_What you should do_:
Could you retype, exactly as written, every line from the top of the records through the line that contains "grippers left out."?

═════ Excerpted records ═════

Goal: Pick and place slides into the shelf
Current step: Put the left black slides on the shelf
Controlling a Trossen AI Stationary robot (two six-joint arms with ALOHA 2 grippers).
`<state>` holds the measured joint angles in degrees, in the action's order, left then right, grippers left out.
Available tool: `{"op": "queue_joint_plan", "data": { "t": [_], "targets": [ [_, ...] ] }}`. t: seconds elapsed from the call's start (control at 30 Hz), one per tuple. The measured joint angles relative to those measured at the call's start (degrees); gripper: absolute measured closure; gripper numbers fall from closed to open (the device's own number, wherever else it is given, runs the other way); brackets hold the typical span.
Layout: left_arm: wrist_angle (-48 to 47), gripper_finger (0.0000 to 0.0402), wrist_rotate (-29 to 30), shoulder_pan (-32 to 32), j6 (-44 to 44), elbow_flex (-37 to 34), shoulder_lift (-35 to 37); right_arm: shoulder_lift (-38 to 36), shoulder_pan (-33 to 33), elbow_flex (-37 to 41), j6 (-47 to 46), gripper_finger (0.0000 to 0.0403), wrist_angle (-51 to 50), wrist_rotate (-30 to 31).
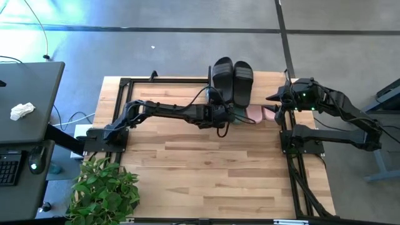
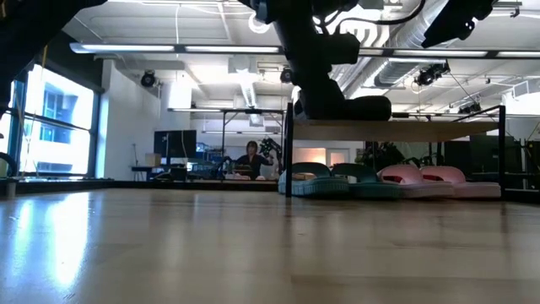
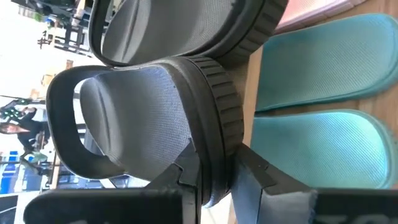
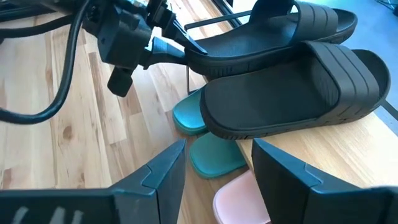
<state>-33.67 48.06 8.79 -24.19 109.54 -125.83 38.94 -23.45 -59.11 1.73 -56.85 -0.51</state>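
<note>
Two black slides lie side by side on the shelf's (image 2: 422, 131) light plank top (image 4: 348, 143), seen in the high view as the left slide (image 1: 223, 76) and the right slide (image 1: 243, 80). My left gripper (image 3: 214, 177) is shut on the left one's heel, at the shelf's near side (image 1: 220, 114). Under the plank, the teal pair (image 2: 325, 181) and the pink pair (image 2: 422, 177) rest on their soles on the table. My right gripper (image 4: 217, 158) is open and hovers right of the shelf (image 1: 273, 98), touching nothing. My left gripper pinches the left black slide at its heel rim (image 3: 217, 158), one finger (image 3: 183, 180) on the footbed side and the other (image 3: 258, 177) on the sole's underside. The fingers come about level from the table's near side, along the slide. The slide lies roughly level over the plank, heel (image 4: 196, 53) past its near edge.
The shelf stands at the table's far edge between black frame rails (image 1: 125, 84). A potted plant (image 1: 103, 190) sits at the near left corner. Bare wood (image 1: 206, 169) spreads across the middle and near part of the table. A person (image 2: 251, 156) sits far off in the room.
</note>
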Motion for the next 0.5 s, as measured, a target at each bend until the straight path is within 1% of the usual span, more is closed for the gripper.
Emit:
{"op": "queue_joint_plan", "data": {
  "t": [0.1, 0.27, 0.33, 0.5],
  "targets": [
    [-0.09, 0.0359, -0.16, -0.01, 0.49, 0.02, 0.05, 0.0, 0.01, 0.0, -0.24, 0.0231, -0.17, -0.05],
    [-0.25, 0.0288, -0.79, -0.14, 0.34, 0.02, 0.05, 0.0, 0.01, 0.0, -0.24, 0.0231, -0.38, -0.16],
    [-0.35, 0.0268, -0.92, -0.16, -0.07, 0.02, 0.05, 0.0, 0.01, 0.0, -0.24, 0.0231, -0.4, -0.16],
    [-0.77, 0.0256, -2.73, -0.16, -1.57, 0.02, 0.05, 0.02, -0.01, 0.0, -0.26, 0.0231, -1.0, -0.73]
  ]
}}
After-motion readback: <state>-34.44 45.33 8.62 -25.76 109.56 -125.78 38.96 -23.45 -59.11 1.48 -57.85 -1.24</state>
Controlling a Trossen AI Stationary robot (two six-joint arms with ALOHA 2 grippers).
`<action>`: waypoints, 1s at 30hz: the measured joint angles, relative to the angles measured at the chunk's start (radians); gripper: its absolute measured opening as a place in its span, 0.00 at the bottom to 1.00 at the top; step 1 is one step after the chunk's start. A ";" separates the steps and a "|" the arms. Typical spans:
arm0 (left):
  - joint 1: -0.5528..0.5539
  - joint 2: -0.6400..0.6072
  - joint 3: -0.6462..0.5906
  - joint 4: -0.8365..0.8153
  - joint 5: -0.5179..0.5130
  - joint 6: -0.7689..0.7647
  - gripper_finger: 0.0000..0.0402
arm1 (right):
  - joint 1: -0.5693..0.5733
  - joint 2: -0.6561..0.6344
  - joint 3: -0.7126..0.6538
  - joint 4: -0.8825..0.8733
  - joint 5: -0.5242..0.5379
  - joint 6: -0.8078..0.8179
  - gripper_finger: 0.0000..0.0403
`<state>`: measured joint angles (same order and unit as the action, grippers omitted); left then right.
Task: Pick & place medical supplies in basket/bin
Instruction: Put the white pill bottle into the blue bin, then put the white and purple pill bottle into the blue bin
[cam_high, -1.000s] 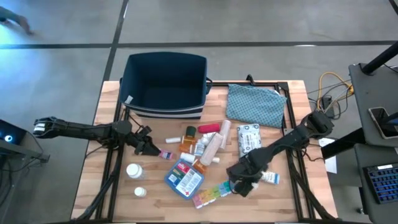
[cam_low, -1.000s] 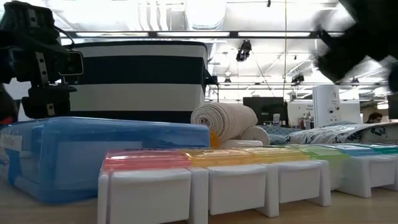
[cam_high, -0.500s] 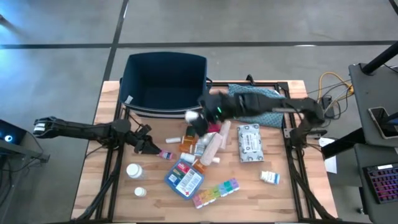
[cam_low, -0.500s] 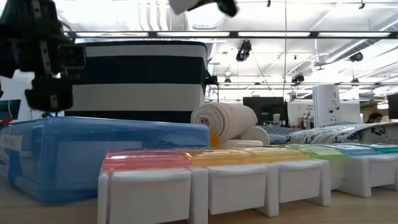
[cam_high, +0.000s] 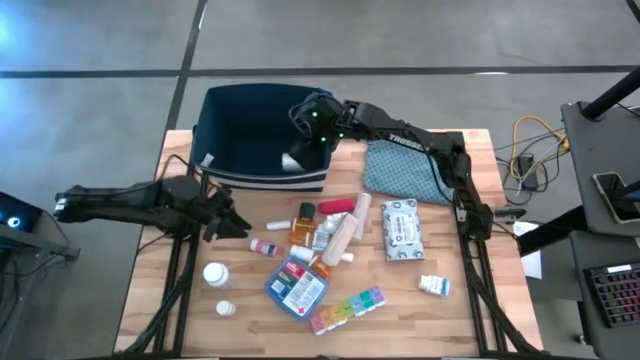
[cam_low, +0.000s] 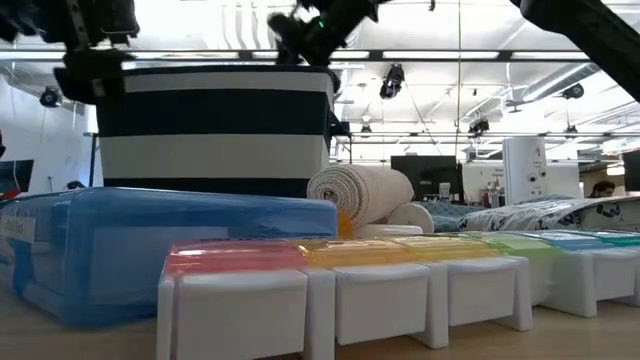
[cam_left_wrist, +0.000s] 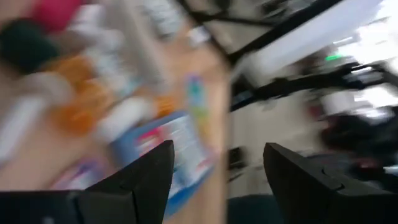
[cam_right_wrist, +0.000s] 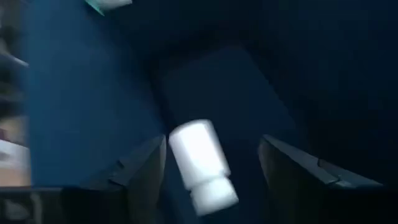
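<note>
The navy bin (cam_high: 225, 140) stands at the table's far edge. My right gripper (cam_high: 304, 126) hangs open over the bin's right half. Inside the bin, in the right wrist view, a white pill bottle (cam_right_wrist: 202, 165) shows between my spread fingers (cam_right_wrist: 144, 171), apart from them; from above the bottle (cam_high: 293, 162) is by the near wall. My left gripper (cam_high: 234, 226) is open above the table's left-middle, left of a small pink-capped vial (cam_high: 265, 247), holding nothing. On the table lie the blue first-aid pouch (cam_high: 297, 287), the rainbow pill organizer (cam_high: 346, 309), the wipes packet (cam_high: 399, 226) and the bandage roll (cam_high: 343, 236).
A teal patterned pouch (cam_high: 408, 168) lies right of the bin. A white bottle (cam_high: 213, 273) and a small white cap (cam_high: 226, 308) sit near the left front. A small box (cam_high: 433, 286) lies at the right front. Orange bottles and tubes cluster at the middle (cam_high: 305, 230).
My right gripper has swept from the table's near right, by the pill organizer, toward the far edge, carrying a white bottle over the bin. The bottle now sits inside the bin, free of the fingers. My left gripper has risen slightly.
</note>
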<state>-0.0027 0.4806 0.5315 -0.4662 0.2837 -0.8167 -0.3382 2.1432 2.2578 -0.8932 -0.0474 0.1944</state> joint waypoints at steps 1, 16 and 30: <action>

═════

_Your solution_:
Goal: Pick and place slides into the shelf
Current step: Put the left black slides on the shelf
Controlling a Trossen AI Stationary robot (two six-joint arms with ALOHA 2 grippers).
`<state>` holds the measured joint angles in degrees, in the action's order, left then right, grippers left out.

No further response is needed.